Na nossa quieta rua de Amesterdão, não passa dia sem que à sua porta se vejam estafetas com grandes ramos de flores, ou a entregar caixas onde se adivinham luxos, perfumes, talvez daqueles bombons que custam um ordenado.
Vestida para a jardinagem, o desporto, festival rock ou evento de cerimónia, Gabriella é impecável no bom gosto, acrescentando sempre o pequeno toque que marca a distinção. Fora isso é um mistério. Sorri muito, fala pouco, supõe-se que tenha nascido num desses países turbulentos dos Balcãs, pois o seu rosto tem algo de eslavo. Mas como fala à perfeição umas quantas línguas, há quem arrisque que nasceu na Hungria, terra de poliglotas.
Tudo suposições. O que faz? Que rendas pagam o seu luxo? Para onde irá de férias? Tentam os vizinhos resolver essas e mais incógnitas, pois não se lhe conhece emprego, marido ou amante, e ora há semanas que desaparece, ora a vêem todos os dias a passear o cão.
Não se sabe se está no Facebook, pois ninguém lhe conhece o nome de família ou pseudónimo, e junto da campainha da porta lê-se apenas Gabriella.
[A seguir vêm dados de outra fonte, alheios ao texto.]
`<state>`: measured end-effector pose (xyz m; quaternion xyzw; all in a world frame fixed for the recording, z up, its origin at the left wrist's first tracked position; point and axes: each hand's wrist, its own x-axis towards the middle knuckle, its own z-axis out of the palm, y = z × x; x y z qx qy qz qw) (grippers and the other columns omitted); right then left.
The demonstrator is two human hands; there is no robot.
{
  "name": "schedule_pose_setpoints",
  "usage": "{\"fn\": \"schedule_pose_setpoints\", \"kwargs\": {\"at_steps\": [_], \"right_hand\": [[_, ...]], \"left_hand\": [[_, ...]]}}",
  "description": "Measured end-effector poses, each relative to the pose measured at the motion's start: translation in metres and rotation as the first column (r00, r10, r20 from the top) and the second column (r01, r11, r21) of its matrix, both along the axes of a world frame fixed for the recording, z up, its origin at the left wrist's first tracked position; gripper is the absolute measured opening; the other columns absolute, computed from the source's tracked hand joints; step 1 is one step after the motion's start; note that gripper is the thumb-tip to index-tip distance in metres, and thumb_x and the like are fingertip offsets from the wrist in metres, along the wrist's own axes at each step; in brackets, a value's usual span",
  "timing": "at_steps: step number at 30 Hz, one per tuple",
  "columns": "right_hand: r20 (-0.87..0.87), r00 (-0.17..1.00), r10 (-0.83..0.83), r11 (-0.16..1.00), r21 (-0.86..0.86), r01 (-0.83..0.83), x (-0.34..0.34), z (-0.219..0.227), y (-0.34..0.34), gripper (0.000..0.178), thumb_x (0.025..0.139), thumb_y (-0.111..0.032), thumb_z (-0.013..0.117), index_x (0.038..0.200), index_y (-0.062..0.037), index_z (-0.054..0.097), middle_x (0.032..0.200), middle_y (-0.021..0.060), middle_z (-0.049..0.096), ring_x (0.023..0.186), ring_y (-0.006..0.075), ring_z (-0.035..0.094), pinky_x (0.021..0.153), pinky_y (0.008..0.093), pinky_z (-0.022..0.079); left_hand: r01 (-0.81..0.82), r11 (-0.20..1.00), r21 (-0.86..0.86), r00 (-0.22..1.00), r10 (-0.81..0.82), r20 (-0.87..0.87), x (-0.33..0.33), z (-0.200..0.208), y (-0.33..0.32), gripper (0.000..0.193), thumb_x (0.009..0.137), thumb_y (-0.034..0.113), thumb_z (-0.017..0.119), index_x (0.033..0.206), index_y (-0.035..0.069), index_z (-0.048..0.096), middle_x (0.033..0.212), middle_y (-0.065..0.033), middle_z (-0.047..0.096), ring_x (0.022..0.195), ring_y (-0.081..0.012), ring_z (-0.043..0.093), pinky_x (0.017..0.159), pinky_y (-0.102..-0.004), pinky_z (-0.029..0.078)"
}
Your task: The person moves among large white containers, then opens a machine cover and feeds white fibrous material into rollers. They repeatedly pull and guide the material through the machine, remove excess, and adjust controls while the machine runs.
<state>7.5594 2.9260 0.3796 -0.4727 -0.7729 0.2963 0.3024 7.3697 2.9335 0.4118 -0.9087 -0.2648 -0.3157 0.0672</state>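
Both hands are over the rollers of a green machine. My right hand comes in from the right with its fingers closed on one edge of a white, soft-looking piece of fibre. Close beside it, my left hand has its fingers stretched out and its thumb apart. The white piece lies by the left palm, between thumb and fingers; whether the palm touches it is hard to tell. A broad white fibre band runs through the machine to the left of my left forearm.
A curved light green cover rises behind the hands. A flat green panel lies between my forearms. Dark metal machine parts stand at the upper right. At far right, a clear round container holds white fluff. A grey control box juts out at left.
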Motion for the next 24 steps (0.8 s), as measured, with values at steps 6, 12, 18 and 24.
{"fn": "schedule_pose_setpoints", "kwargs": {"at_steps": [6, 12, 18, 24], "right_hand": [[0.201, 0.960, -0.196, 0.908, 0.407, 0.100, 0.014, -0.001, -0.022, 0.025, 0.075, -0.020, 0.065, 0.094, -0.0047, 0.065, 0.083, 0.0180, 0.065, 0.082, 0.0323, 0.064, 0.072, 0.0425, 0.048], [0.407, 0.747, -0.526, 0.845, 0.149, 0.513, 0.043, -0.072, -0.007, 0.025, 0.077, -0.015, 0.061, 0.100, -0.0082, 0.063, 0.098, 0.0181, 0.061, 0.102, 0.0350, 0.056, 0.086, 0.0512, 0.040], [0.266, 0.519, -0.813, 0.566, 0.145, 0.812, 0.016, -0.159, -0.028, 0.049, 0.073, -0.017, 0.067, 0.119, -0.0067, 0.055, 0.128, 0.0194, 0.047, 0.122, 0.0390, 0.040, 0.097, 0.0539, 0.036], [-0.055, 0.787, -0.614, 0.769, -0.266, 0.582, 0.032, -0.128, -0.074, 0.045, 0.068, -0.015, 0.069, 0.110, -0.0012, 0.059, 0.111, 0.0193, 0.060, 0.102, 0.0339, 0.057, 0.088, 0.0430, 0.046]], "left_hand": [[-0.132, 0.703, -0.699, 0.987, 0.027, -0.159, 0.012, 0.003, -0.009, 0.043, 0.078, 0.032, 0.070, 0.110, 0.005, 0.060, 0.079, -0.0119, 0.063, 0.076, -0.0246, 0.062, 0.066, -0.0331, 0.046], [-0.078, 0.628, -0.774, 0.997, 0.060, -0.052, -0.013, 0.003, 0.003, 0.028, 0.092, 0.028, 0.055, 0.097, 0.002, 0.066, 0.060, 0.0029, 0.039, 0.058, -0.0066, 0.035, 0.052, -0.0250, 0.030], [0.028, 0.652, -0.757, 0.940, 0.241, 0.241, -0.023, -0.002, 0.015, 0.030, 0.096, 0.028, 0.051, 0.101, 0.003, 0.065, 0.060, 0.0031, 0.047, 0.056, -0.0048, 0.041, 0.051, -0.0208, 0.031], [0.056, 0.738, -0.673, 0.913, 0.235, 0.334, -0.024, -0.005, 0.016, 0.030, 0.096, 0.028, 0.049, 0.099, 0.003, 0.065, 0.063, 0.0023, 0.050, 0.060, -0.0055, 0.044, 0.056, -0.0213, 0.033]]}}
Houve atrevidos que tentaram pescar envelopes na sua caixa do correio, mas em vão, porque ela a equipou com uma tampa extra que impede o acesso e não deixa ver o que lá cai.

Finalmente, uma tarde de Maio passado resolveu-se o caso. Havia ajuntamento e gente às janelas, carros da polícia com as luzes azuis a girar, basbaques a apontar os telemóveis. Altiva, elegante como quem vai a passeio, e mostrando o alegre sorriso de sempre, Gabriella apareceu à porta. Trazia as mãos algemadas, mas com um gesto largo dos braços acenou a todos um adeusinho e entrou num dos carros.
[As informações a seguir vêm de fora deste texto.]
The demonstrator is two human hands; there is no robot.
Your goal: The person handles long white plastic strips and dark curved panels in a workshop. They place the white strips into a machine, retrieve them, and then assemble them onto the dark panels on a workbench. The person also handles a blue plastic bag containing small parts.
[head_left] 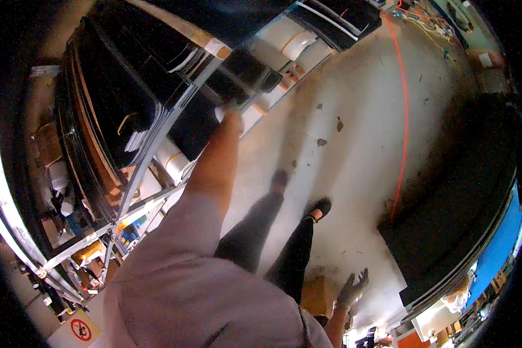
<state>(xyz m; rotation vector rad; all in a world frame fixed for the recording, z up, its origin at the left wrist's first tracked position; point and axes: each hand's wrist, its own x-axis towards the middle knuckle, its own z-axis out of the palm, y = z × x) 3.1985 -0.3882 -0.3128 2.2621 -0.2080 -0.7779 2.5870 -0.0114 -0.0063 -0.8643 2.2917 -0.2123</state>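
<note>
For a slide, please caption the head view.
Left hand raised beside a rack holding dark material, right hand low and open, red line along the pale floor.

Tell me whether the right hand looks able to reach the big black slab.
Probably yes: the right hand looks empty, and nothing visible stands between it and the big black slab; distance is uncertain.

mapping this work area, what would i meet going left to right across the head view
Round red-bordered sign → left hand → right shoe → right hand → red line on the floor → blue panel.
</note>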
Soube-se depois que era o cérebro de uma quadrilha internacional de ladrões de automóveis, que nasceu na Bulgária e se doutorou em engenharia mecânica. Perdeu-a o fascínio pelas motas. A alguém tinha feito espécie vê-la conduzir uma Ducati Multistrada Enduro, depois uma Ducati Superbike, depois uma Ducati Panigale, depois… Na sua garagem encontraram sete Ducati de tipos diferentes. Todas roubadas, mas de que ela, por paixão, não se tinha querido separar.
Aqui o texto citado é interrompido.